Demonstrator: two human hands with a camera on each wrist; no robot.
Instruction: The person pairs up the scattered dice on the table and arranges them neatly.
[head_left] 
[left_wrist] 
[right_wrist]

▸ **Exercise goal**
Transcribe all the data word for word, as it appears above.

▸ **Solved problem**
Demonstrator: two human hands with a camera on each wrist; no robot.
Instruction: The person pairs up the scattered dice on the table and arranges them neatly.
[head_left] 
[left_wrist] 
[right_wrist]

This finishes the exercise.